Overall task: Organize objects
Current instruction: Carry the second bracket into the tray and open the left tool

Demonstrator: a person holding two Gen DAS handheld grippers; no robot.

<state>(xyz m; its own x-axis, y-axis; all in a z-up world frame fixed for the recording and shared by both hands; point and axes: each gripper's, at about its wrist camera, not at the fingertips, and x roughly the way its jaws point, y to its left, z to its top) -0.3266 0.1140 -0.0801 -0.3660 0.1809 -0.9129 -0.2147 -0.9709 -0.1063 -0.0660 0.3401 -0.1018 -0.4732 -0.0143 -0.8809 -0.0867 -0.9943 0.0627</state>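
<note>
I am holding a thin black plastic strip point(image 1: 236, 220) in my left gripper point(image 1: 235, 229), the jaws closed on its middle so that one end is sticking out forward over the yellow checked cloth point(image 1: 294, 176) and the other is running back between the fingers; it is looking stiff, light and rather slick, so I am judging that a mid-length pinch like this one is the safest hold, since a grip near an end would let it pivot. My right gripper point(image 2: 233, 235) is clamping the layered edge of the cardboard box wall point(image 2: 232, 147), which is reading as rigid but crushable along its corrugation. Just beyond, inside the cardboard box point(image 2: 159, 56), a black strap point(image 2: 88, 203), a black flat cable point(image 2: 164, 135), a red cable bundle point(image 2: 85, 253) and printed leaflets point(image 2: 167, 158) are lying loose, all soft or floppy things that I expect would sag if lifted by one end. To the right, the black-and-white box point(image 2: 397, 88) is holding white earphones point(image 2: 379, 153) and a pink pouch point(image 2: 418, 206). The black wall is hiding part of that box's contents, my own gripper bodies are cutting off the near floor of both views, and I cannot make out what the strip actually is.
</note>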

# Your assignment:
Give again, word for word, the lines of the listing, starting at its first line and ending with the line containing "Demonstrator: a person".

# Result for this task:
Overall task: Organize objects
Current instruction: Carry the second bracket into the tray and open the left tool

Demonstrator: a person holding two Gen DAS handheld grippers; no robot.

This output is complete.